**Work request:** From the listing below, copy only the lines running from the line that contains "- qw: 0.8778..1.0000" to the line that contains "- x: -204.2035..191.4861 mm", both included.

**Collected data:**
####################

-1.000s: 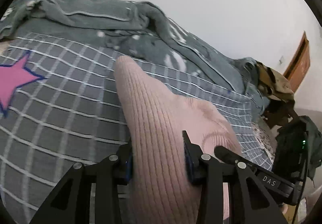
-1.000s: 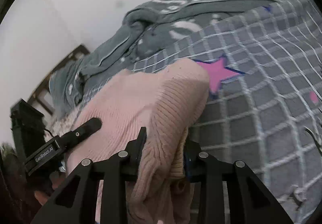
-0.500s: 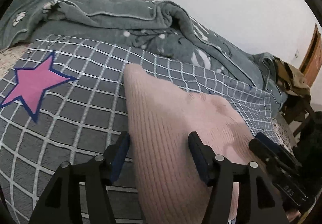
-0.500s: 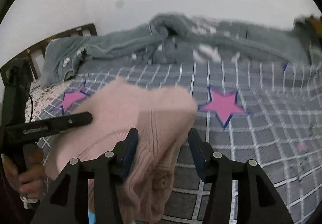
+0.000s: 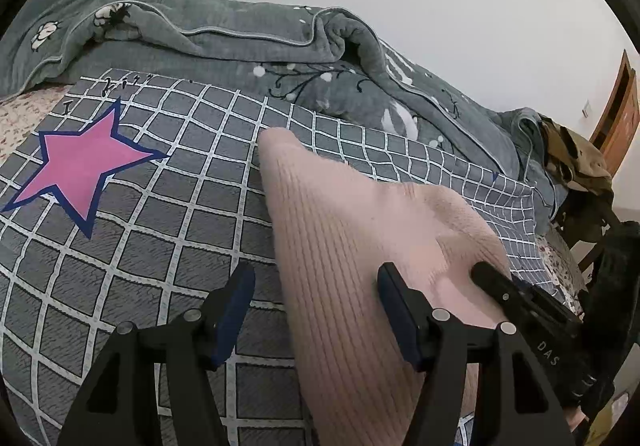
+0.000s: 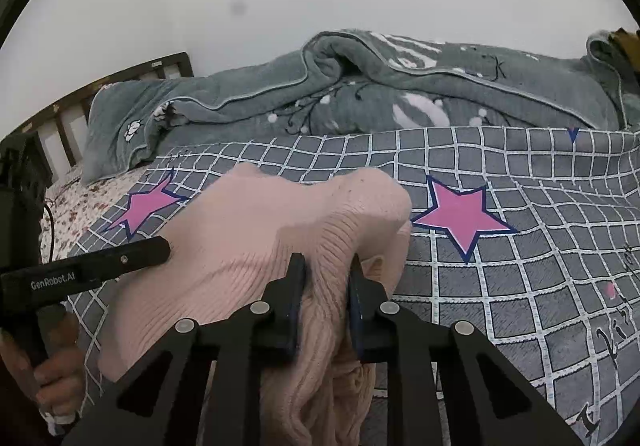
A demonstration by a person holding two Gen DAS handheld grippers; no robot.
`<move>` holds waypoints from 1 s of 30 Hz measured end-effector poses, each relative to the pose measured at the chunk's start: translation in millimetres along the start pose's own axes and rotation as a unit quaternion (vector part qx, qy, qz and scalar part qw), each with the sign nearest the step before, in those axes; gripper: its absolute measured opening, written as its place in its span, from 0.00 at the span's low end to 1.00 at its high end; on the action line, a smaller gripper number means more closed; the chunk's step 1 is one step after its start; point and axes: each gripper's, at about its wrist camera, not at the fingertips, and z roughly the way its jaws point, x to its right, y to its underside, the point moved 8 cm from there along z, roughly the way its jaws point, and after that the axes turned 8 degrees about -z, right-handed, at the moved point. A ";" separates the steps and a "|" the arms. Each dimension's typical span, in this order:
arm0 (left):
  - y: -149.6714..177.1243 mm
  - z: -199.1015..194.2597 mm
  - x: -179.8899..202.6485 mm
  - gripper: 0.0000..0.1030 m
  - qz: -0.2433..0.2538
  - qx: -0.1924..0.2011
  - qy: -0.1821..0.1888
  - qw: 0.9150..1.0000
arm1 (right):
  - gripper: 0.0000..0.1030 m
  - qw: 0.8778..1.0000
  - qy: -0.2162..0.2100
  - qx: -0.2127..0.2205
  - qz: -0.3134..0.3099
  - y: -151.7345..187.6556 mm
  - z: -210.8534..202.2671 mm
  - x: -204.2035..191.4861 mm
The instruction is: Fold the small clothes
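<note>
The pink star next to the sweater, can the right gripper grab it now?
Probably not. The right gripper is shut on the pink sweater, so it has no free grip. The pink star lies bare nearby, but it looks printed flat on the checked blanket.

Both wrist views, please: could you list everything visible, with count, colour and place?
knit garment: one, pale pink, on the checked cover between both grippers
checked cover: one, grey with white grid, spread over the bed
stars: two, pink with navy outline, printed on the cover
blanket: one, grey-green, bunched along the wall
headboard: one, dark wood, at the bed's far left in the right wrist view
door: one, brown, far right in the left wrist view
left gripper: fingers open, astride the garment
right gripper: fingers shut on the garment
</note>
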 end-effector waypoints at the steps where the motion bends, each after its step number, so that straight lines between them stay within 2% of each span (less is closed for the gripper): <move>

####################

**Problem solution:**
  - qw: 0.8778..1.0000
  - qy: -0.2162..0.2100
  - qx: -0.2127..0.2205
  - qz: -0.3134..0.3099
  - y: -151.7345..187.6556 mm
  - z: -210.8534..202.2671 mm
  - x: -204.2035..191.4861 mm

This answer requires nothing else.